Pulmonary and Critical Care Division, Brigham and Women's Hospital, Harvard Medical School, Boston, Massachusetts.
Research & Development, GlaxoSmithKline, Stockley Park, Middlesex, United Kingdom.
Am J Respir Crit Care Med. 2021 Mar 15;203(6):689-698. doi: 10.1164/rccm.202005-1854OC.

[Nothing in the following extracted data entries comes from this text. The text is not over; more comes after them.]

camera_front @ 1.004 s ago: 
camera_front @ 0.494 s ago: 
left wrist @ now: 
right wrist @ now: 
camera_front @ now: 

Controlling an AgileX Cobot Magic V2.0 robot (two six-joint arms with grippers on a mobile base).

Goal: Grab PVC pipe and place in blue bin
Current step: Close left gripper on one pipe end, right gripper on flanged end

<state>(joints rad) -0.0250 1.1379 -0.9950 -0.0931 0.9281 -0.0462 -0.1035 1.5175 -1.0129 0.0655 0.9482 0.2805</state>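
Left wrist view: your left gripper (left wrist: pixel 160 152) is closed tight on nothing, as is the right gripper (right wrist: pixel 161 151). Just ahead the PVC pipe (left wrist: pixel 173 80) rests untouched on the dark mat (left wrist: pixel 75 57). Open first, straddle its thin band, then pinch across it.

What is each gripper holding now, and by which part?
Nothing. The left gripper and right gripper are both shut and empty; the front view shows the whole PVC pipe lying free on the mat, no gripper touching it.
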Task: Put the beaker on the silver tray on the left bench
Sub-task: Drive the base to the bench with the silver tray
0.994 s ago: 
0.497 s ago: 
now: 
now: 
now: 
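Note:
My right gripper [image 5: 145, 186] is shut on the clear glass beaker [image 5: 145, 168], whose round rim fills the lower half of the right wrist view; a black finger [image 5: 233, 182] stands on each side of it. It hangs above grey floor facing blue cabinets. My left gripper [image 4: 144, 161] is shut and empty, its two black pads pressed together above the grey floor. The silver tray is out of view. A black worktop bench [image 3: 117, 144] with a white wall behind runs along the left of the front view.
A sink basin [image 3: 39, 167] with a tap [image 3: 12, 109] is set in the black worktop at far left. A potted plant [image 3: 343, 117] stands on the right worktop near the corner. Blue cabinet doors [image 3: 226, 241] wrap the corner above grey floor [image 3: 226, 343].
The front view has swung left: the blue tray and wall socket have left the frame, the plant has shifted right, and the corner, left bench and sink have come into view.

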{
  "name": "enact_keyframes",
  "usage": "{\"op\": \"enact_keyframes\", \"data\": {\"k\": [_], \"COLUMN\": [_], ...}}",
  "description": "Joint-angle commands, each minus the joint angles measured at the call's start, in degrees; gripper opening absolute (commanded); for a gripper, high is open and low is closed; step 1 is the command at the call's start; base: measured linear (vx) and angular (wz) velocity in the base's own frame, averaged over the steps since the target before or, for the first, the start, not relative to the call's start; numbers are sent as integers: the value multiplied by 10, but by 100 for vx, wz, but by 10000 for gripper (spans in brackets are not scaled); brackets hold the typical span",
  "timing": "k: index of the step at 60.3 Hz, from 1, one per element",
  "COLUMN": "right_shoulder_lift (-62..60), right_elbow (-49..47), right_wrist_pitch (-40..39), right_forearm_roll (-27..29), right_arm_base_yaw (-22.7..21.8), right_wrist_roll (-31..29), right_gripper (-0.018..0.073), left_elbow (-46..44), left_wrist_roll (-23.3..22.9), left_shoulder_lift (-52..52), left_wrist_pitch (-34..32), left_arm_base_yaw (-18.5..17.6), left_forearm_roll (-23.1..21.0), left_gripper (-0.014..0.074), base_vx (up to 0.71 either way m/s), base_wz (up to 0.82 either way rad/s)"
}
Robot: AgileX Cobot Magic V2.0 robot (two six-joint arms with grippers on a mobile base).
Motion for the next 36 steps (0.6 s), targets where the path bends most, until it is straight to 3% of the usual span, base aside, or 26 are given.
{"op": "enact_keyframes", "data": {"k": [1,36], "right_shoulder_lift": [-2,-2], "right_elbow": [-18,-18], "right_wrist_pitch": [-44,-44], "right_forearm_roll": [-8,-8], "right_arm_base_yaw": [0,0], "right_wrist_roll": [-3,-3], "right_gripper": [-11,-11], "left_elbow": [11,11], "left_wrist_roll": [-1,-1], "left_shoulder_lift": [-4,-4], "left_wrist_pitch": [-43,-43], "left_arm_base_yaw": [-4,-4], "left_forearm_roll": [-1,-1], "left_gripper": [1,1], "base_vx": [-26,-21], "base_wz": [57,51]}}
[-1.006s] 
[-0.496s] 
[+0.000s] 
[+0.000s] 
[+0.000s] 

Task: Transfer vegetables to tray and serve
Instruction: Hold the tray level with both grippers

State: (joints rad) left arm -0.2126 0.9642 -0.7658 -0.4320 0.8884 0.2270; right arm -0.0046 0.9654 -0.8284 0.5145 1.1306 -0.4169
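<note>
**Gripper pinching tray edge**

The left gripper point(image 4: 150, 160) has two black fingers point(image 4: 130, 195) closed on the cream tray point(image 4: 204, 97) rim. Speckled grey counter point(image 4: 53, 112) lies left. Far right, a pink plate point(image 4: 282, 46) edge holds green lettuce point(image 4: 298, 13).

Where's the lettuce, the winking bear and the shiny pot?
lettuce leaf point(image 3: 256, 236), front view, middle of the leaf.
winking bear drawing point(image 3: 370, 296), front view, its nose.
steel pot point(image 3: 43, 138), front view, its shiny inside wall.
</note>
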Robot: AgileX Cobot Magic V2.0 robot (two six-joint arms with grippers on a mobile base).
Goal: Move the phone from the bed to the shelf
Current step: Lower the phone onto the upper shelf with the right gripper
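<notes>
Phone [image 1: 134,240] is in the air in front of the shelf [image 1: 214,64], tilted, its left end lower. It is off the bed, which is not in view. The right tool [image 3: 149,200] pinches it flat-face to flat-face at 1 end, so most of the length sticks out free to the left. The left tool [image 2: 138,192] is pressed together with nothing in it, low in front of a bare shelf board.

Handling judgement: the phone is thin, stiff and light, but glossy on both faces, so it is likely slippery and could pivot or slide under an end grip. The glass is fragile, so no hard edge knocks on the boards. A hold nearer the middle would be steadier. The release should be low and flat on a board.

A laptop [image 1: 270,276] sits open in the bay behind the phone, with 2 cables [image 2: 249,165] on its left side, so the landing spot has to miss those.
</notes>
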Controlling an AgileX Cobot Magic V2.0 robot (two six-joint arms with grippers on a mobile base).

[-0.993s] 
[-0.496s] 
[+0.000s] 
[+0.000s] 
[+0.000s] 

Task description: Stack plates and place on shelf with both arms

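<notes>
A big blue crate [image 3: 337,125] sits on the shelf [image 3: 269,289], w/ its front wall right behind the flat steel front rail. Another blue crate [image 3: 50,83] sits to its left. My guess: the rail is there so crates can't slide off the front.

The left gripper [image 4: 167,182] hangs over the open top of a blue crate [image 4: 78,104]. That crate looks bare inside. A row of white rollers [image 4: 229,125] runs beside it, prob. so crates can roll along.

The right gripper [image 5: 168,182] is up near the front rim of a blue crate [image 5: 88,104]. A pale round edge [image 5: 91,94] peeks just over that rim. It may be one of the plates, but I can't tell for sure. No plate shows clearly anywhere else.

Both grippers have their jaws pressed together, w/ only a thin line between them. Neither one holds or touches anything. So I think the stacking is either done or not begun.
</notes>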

Whether pharmacological therapy alters decline in FEV in chronic obstructive pulmonary disease remains controversial. Because pharmacotherapy improves health status, exacerbation rate, and symptoms, it may be unethical to complete placebo-controlled long-term studies aimed at modifying FEV decline. We conducted a systematic review of placebo-controlled pharmacological trials lasting ≥1 year to address the question of whether therapy alters FEV decline. A literature search for randomized trials that included repeated spirometry with at least one active and one placebo arm was conducted. Articles were excluded if study duration was <1 year, <3 spirometric measurements, or <100 subjects per arm. Study design was assessed using the Jadad score. To combine studies and find the estimated effect, we used random effects methodology to account for both within-study and between-study variation. There were 33,051 patients in the analysis (active component, = 21,941; placebo, = 11,110 in nine studies). The active treatment arms demonstrated a 5.0 ml/yr reduction (95% confidence interval, 0.8-9.1 ml/yr; < 0.001) in the rate of FEV decline compared with the placebo arms. The relative FEV differences between active and placebo arms were within the range of differences reported for health status and for the exacerbation rate in the same studies. In chronic obstructive pulmonary disease, pharmacotherapy ameliorates rate of lung function decline. The relative benefit observed is within the range of those reported for health status and exacerbations in the same studies. Guidelines should be adjusted according to these findings.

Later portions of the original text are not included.